Darmanin exprime sa déception face à un Parlement qui, selon lui, a choisi de ne pas remplir sa fonction première. Il soutient que les partis d’opposition ont sciemment agi dans leur propre intérêt, au détriment de l’intérêt général du pays et de ses citoyens.
Il pointe du doigt le Rassemblement national et sa cheffe, Marine Le Pen, pour leur « cynisme absolu », critiquant leur rejet d’un texte pourtant jugé comme particulièrement strict, sans précédent sous la Ve République.

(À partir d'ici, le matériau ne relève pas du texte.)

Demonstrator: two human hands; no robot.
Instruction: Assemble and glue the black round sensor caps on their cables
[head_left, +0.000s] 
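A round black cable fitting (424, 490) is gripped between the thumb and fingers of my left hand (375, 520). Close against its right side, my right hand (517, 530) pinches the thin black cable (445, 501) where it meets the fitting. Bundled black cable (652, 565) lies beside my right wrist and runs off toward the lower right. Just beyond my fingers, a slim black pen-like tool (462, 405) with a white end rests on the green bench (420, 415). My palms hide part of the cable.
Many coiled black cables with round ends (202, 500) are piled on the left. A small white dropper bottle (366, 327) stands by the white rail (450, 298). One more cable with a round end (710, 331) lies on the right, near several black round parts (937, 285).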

Il déplore leur attitude d’opposition systématique plutôt que de proposer des solutions concrètes, malgré leur précédente insistance à débattre sur le thème de l’immigration.
Darmanin reste inflexible et annonce que d’importantes dispositions doivent être adoptées avant la fin de l’année pour adresser les questions d’immigration irrégulière et de criminalité associée aux étrangers. Il assure qu’il se battra jusqu’à la dernière seconde pour obtenir l’adoption de ces mesures sévères.
Confronté à cet échec, le ministre a voulu présenter sa démission, laquelle fut refusée par le président Emmanuel Macron. Darmanin considère ce geste comme étant en cohérence avec son sens de l’honneur et des responsabilités envers le Parlement. Malgré ce revers, il a réitéré son engagement à continuer sa mission, insistant sur son dévouement à fournir aux forces de l’ordre les ressources nécessaires.